(Dataset records)
________
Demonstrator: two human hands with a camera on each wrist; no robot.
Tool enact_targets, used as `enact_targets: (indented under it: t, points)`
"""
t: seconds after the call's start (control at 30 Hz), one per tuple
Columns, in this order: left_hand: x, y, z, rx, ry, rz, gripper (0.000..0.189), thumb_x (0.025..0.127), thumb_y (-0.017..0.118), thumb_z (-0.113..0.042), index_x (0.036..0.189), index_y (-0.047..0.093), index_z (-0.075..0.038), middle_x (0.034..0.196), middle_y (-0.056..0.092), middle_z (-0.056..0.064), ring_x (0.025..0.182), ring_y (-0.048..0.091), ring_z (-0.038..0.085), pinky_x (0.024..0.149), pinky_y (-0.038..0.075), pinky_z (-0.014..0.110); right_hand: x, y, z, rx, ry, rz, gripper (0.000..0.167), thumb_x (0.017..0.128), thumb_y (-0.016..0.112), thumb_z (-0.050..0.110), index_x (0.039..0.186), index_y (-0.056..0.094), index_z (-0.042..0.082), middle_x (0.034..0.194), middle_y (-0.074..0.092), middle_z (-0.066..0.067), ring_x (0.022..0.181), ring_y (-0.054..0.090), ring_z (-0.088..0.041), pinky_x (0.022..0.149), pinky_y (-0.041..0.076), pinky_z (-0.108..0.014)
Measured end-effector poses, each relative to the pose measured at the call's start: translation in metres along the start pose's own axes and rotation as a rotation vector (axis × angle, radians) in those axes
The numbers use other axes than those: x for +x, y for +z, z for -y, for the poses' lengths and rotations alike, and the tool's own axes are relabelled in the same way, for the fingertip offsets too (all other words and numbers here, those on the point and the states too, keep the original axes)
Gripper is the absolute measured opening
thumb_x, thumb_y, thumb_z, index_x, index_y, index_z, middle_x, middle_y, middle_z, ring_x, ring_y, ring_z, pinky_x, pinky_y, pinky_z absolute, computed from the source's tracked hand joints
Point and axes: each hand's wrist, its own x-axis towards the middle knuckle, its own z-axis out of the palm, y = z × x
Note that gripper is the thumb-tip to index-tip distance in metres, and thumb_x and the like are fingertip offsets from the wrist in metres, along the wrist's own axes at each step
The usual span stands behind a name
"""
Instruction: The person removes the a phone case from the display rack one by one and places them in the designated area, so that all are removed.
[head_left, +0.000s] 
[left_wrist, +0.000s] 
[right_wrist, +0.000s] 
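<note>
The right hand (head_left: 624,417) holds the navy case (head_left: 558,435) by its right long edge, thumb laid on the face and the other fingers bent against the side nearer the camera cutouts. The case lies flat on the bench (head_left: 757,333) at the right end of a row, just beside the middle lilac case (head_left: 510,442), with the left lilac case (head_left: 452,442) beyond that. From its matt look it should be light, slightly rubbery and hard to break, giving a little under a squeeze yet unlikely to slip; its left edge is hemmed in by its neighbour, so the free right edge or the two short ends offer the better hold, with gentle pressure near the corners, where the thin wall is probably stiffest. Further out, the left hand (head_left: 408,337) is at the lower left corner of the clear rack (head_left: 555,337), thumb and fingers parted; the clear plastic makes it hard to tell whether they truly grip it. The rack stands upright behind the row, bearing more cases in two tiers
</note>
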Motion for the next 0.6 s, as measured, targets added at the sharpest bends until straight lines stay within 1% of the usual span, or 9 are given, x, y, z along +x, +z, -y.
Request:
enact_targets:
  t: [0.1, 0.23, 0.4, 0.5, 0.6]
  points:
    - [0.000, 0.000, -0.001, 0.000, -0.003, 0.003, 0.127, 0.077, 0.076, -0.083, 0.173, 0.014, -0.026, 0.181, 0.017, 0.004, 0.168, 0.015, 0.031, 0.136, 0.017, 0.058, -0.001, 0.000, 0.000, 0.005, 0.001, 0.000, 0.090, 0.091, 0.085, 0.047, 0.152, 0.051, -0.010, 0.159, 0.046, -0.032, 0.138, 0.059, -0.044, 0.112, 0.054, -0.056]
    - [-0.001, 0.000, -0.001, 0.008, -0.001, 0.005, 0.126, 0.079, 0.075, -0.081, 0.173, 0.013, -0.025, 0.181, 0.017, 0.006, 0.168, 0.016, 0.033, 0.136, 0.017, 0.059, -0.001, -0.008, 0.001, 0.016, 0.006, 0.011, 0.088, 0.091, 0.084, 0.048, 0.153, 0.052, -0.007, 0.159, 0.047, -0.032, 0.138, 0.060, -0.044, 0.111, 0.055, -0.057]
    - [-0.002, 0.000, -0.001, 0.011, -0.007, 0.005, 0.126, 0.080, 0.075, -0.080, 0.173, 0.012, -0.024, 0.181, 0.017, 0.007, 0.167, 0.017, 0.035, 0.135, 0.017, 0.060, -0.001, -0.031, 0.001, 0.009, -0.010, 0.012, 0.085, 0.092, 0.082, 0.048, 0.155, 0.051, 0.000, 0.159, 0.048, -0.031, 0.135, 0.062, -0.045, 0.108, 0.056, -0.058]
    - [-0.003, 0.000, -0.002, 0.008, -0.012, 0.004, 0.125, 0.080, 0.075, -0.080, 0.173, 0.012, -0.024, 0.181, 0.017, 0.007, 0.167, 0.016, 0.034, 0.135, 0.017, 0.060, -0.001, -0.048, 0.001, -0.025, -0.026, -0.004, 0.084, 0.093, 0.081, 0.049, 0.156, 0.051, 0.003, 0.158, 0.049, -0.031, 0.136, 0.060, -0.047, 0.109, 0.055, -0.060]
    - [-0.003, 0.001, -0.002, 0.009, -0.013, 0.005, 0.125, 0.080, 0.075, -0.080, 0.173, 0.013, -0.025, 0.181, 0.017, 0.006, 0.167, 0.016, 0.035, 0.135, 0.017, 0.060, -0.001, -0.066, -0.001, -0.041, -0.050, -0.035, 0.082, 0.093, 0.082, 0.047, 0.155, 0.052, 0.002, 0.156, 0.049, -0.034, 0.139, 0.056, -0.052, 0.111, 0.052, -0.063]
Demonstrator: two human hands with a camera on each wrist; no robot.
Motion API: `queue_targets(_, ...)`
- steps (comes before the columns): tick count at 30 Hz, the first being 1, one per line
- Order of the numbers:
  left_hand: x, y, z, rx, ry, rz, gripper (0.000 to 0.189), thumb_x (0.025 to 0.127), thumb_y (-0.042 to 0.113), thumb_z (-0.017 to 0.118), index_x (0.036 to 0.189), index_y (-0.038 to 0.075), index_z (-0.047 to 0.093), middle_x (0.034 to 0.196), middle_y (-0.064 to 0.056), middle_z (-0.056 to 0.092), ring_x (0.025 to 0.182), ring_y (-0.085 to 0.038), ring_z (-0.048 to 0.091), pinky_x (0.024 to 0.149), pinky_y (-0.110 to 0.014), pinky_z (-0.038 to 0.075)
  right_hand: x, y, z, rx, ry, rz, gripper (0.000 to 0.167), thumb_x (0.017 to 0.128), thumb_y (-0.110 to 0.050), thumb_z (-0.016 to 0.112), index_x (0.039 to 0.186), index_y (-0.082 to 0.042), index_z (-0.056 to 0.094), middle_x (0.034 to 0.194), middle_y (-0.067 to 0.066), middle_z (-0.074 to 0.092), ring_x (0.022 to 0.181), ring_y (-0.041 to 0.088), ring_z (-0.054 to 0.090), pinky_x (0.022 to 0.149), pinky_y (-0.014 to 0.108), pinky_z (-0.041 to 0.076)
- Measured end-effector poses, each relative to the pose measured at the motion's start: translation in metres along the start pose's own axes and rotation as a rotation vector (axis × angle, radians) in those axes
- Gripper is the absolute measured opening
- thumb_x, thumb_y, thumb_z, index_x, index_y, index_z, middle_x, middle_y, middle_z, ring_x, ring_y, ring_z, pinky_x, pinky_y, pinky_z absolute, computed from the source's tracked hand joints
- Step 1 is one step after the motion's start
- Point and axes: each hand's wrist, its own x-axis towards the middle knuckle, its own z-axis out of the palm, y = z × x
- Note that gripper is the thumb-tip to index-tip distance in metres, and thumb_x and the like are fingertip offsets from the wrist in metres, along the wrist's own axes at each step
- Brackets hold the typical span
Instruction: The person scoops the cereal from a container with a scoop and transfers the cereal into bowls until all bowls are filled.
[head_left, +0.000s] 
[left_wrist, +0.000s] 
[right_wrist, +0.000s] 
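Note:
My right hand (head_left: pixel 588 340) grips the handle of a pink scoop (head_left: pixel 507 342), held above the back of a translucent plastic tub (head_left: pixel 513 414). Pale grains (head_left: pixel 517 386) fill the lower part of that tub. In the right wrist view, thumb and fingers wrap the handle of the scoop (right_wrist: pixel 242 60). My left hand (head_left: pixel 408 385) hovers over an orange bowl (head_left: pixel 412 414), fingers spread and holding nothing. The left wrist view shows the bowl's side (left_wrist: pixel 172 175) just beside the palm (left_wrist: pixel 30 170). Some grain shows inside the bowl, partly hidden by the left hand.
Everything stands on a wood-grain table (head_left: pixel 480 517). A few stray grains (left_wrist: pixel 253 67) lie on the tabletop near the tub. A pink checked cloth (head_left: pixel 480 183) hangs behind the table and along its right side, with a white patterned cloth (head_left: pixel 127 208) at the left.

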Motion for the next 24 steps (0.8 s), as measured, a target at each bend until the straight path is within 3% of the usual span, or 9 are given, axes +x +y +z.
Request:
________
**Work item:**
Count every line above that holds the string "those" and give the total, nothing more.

**Response below:**
3